De alguna manera, terminé siendo la persona que ayudaba a que este par de amantes se pudieran encontrar.

Pues era yo quien filtraba las cartas que Yuuji le enviaba a Fushiguro. Y quién también las enviaba con alguna sirvienta, cautelosamente. Ya que de alguna forma, estaba también conspirando contra Sukuna, contra mi esposo.

Y si llegase a enterarse de ello, la pobre sirvienta no viviría para contarlo. Y a mí, bueno, realmente no sabía ni quería saber lo que sería de mí.

¿Me estaba metiendo en problemas? Sí

¿Me estaba involucrando dónde no debía? Sí.

¿Me estaba arriesgando a qué Sukuna ya nunca más confiara en mí?
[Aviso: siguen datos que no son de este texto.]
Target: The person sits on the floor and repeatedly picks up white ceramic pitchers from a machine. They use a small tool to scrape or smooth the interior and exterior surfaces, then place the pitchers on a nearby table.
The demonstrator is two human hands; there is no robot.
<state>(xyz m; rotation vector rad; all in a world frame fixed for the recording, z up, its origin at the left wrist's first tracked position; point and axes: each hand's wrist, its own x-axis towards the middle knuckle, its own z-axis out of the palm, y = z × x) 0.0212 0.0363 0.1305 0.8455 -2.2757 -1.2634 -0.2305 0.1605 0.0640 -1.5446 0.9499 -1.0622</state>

Sí, sí y sí.

Y aunque me dijera a mí mismo que era para que no hubiesen problemas en el ducado y un enfrentamiento entre Sukuna y Yuuji. Tal vez yo, estaba haciendo esto por una especie de satisfacción propia.

Tal vez porque, a mí también me hubiese gustado tener una relación así de apasionante y tierna con Sukuna.

Porque... Tal vez, me hubiese gustado que me mirase a los ojos como lo más preciado en el mundo.

Como si yo fuese el único para él.

Porque tal vez, me hubiera gustado que me escribiera cartas dónde me expresara sus sentimientos y amor, deseo o pasión por mí.

Diciéndome que me extraña y añora tenerme en sus brazos. Lo mucho que desea recorrerme y conocerme en las noches.

Porque tal vez, me hubiera gustado que me dijera te amo, Uraume.

Pero todo eso se quedaba como ilusiones y sueños frustrados. Pues, mi esposo nunca sería capaz de amarme ni mirarme como su pareja.

Yo no soy a quien ama. Y aunque lo sé, no quita que duela.

Estoy tratando de que estos sentimientos acaben y se congelen para jamás derretirse. Estoy tratando de que sea invierno eterno en mi corazón, y que mi amor por él, ya no me domine.

Es verdad que me estoy resistiendo a no acabar con este amor. Pero al mismo tiempo, me hallo enfermo de esto.

Enfermo de amor. Encadenado y maldito por este amor.

Debo respirar o de lo contrario, me ahogaré.

Es lo que pienso cuando salgo al jardín trasero, mientras contemplo aquel sauce llorón viejo y grande que a pesar del frío invierno, se mantiene intacto.

Y yo, también debería ser así.

Soy consciente de que salir en sólo un camisón y descalzo, es imprudente. Sin embargo, nunca me han disgustado el frío o el invierno; y pese a ser un Omega, soy bastante resistente.

No me enfermaré sólo por quedarme un rato aquí. Aparte, nadie me vio salir de mi habitación.

O eso creí.

— Ey, ¿Qué haces tan noche y afuera, Uraume?

Reconocí la voz, lo cual me causó una gran impresión. Mi corazón latía desbocado y sentía que me faltaba el aire; no quería voltear a verlo, si lo hacía, me volvería débil.

Y el hielo con el que comenzaba a cubrir mi corazón, comenzaría a derretirse.

Y así, mis ilusiones y fantasías se desbordarían.

Debía irme o de lo contrario, sólo me hallaría cayendo por él otra vez.

En este mezquino primer amor unilateral.